Contents of this page

Introduction

Background

How the Government has looked at the suggested link between MMR and inflammatory bowel disease and autism.

The research about MMR, inflammatory bowel disease and autism

Separate (single) vaccines

Immunisation policy in other countries

Other recent concerns about MMR vaccine

Conclusion

Other useful links

Introduction

1. The Department of Health is aware that, as a result of reports in certain newspapers, many parents have become concerned about the safety of MMR vaccine. Many are unclear about the facts concerning the vaccine and want to have accurate, scientific information. These pages aim to provide that information.

Background

2. MMR contains three separate vaccines in one injection. MMR vaccine protects children against measles, mumps and rubella (German measles). It is given to children at 13 months of age and again before they go to school. The second dose protects anybody who did not respond to the first dose. Since 1988 when MMR was introduced in the UK the number of children catching these diseases has fallen to an all-time low.
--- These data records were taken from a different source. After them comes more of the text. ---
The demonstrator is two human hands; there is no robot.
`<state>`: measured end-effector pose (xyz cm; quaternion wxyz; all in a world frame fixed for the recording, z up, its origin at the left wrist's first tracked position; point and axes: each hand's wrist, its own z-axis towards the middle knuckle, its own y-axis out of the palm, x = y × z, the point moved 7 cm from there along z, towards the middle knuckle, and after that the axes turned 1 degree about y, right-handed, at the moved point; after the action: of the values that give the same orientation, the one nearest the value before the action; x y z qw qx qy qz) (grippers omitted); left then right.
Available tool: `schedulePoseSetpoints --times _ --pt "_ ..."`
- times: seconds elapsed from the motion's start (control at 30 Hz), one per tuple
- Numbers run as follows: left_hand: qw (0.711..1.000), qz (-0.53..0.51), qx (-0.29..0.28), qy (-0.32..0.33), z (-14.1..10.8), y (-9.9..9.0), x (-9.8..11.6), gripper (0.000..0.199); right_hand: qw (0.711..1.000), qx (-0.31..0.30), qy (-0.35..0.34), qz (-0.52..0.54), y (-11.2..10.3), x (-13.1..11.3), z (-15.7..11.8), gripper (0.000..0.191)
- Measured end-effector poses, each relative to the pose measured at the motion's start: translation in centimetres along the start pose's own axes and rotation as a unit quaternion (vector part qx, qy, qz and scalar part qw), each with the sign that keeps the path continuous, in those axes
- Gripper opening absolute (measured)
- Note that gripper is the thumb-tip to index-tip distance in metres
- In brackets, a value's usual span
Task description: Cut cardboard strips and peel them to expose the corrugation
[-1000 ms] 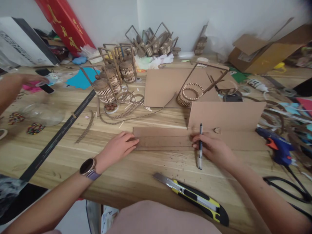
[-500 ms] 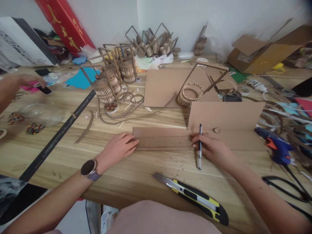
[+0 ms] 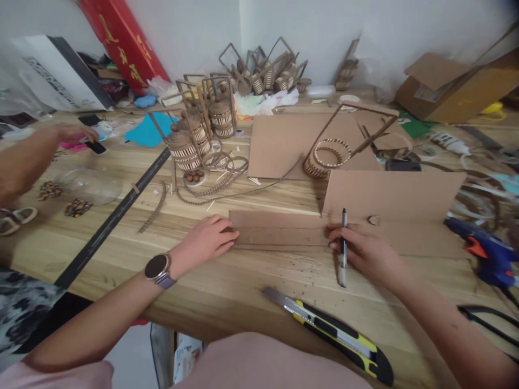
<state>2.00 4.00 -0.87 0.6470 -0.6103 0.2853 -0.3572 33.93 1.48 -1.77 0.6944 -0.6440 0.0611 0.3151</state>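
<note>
A brown cardboard strip with lines running along its length lies on the table before me. My left hand, with a watch on the wrist, grips the strip's left end; its fingertips curl at that edge and the thumb is mostly hidden. At the other end, my right hand holds a pen between its fingers, the pen pointing away from me. Its fingertips also touch the strip's right end. Nearer my body lies a yellow and black utility knife, blade out.
A folded cardboard sheet stands behind my right hand, near a blue glue gun. Farther back are an open woven basket, lidded baskets and a flat cardboard. A black strip crosses the left side, by another person's arm.
The whole view has shifted, so things appear farther right. The other person's hand has moved slightly with a dark object. My hands stay at the strip's ends.
</note>
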Motion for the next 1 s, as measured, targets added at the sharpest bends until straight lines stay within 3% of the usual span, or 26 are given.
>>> schedulePoseSetpoints --times 0.23,0.43,0.67,0.8,0.9,1.0 --pt "0.991 -0.059 -0.119 0.020 2.9 -0.2 0.0 0.021 1.000 -0.001 -0.005 0.000 0.0 0.3 0.1 0.016" --pt "0.982 -0.054 -0.164 0.079 4.7 -0.1 0.4 0.064 1.000 -0.008 -0.005 -0.003 0.0 0.1 0.1 0.017" --pt "0.957 -0.027 -0.271 0.104 7.6 0.3 0.7 0.084 1.000 -0.012 -0.013 -0.017 -0.2 0.1 0.2 0.019" --pt "0.954 -0.061 -0.275 0.105 8.8 0.3 0.8 0.087 0.999 0.027 0.006 -0.038 -0.6 0.5 0.1 0.028" --pt "0.949 -0.083 -0.286 0.102 8.9 0.6 0.7 0.087 0.995 0.085 0.027 -0.037 -1.0 -1.4 0.3 0.040" --pt "0.938 -0.088 -0.325 0.087 8.8 1.2 0.4 0.092 0.993 0.097 0.027 0.055 -0.2 -5.8 1.1 0.034"
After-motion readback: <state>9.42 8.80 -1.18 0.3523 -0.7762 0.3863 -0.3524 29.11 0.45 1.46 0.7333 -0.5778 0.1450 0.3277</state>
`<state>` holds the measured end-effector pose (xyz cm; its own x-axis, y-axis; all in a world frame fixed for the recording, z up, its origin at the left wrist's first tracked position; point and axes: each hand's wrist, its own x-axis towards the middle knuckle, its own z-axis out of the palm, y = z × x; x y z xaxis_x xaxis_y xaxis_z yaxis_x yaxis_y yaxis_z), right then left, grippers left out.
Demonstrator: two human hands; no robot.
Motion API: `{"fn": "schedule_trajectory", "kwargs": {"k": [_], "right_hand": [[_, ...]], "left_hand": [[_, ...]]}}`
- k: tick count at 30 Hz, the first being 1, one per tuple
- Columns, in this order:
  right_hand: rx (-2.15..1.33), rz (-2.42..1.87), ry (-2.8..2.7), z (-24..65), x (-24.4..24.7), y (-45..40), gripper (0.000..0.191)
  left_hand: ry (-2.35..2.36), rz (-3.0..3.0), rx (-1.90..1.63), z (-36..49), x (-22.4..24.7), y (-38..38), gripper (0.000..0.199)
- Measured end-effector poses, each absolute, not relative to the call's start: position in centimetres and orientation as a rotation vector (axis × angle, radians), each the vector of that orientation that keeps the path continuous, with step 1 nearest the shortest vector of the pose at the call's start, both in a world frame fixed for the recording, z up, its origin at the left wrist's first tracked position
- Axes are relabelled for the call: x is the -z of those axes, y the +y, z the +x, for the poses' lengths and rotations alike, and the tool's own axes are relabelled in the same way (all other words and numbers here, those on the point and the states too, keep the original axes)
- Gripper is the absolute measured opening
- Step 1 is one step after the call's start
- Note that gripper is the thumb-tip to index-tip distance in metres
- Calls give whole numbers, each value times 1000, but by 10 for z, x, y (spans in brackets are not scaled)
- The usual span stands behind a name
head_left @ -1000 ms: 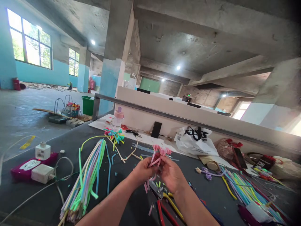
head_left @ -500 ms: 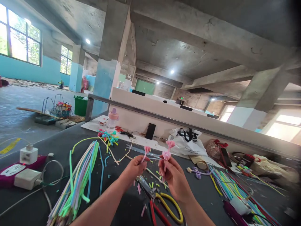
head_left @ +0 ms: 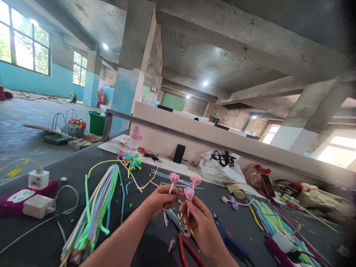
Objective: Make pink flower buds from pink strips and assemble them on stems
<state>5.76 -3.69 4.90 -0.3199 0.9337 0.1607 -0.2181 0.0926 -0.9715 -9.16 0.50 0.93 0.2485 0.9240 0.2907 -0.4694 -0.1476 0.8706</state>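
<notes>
My left hand (head_left: 164, 197) pinches the stem of a small pink flower (head_left: 174, 178), whose fringed head stands above the fingers. Close beside it on the right, my right hand (head_left: 198, 217) is closed on pink stems that carry two more flower heads, a light pink one (head_left: 189, 193) and a darker one (head_left: 195, 180) behind it. The hands are slightly apart above the dark table. Below them lie scissors, mostly hidden by my right hand, and red-handled pliers (head_left: 185, 248). Pink and green cut bits are scattered around.
A bundle of pastel pipe cleaners (head_left: 94, 215) lies at left, another (head_left: 278, 218) at right. A blue tool (head_left: 232, 243) rests right of my right hand. Behind are a bottle (head_left: 134, 141), a phone (head_left: 179, 153) and a white bag (head_left: 221, 167). Chargers with cables (head_left: 38, 205) lie far left.
My right hand has moved slightly down and left with its flowers, nearer to my left hand. It now covers the yellow scissor handles, and the blue tool has come into view.
</notes>
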Motion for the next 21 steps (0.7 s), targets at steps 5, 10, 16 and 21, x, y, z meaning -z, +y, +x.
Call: {"fn": "schedule_trajectory", "kwargs": {"k": [5, 10, 16, 21], "right_hand": [[-1717, -821, -1047, 47, -40, -34, 18], [-1738, -1006, -969, 43, -22, -16, 14], [-1815, -1087, -1338, 34, -28, -12, 21], [-1672, -1328, -1463, 43, -40, -9, 24]], "left_hand": [[716, 1200, -1273, -95, -5, 14, 35], [1203, 1301, -1169, -103, 5, 27, 27], [1730, 1456, -1113, -113, 5, 25, 17], [1830, 1678, -1134, -112, 3, 19, 22]]}}
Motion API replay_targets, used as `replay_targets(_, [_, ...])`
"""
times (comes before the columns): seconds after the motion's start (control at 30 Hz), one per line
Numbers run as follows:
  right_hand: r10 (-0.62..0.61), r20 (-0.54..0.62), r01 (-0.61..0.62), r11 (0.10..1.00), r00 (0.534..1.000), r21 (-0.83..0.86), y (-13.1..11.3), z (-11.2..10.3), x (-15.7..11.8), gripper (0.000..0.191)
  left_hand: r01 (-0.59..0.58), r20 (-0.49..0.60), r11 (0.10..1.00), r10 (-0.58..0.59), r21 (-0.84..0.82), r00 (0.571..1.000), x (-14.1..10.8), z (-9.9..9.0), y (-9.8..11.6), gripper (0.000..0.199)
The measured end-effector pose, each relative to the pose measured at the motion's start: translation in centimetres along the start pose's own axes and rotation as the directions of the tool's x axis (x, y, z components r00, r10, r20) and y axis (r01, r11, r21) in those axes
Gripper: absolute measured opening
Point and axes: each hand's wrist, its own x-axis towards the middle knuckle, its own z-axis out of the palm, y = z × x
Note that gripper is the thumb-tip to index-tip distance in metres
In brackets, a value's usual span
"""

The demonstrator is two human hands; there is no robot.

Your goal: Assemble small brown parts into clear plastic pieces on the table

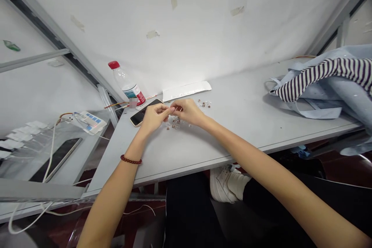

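My left hand (155, 116) and my right hand (187, 110) meet fingertip to fingertip above the grey table (247, 120). Both are closed in a pinch, and whatever lies between the fingers is too small to make out. Just below them lie small clear plastic pieces with brown bits (175, 122). More of these small brown and clear pieces (204, 104) sit to the right, beyond my right hand. A black phone (141, 116) lies flat beside my left hand, partly hidden by it.
A red-capped bottle (130, 87) stands at the back left. Behind my hands lies a white strip (187, 90). A blue bag with striped cloth (322, 81) covers the right end. A power strip (91, 123) and another phone (56, 159) rest on the left surface.
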Motion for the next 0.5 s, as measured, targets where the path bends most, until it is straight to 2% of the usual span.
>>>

3. Children who have MMR vaccine do sometimes experience side effects. These are most usually mild forms of the diseases the vaccine protects against. Very rarely, children can have severe allergic reactions straight after any immunisation (about 1 in 100,000 immunisations for MMR). If the child is treated quickly, he or she will recover fully. People giving immunisations are trained to deal with allergic reactions. For more information visit the Health Promotion England website.

4. The suggestion of a link between measles vaccine and/or vaccines containing measles (such as MMR) and inflammatory bowel disease or autism have largely come from one source, a team at the Royal Free Hospital, London, led by Dr Andrew Wakefield. Autism was well known long before MMR was ever used in this country. Autism, a disorder causing behavioural and language problems, is recognised more often now than in the past and the increases in the cases of autism were going on before MMR was introduced. Parents often first notice the signs of autism around the time MMR is usually given. This does not mean that one causes the other.

How the Government has looked at the suggested link between MMR, inflammatory bowel disease and autism.

5. The Government takes extremely seriously any concerns raised about the safety of medicines and vaccinations. Whenever any such concerns are raised we are determined that they should be properly investigated. That is why we have referred every claim and allegation made about the safety of the MMR vaccine to two expert committees for thorough investigation. The JCVI (Joint Committee on Vaccination and Immunisation) and the CSM (Committee on Safety of Medicines), who advise the Government, are made up of independent experts. Committee members have a wide range of expertise. Most of them work in the NHS and many have everyday responsibility for the care and treatment of children.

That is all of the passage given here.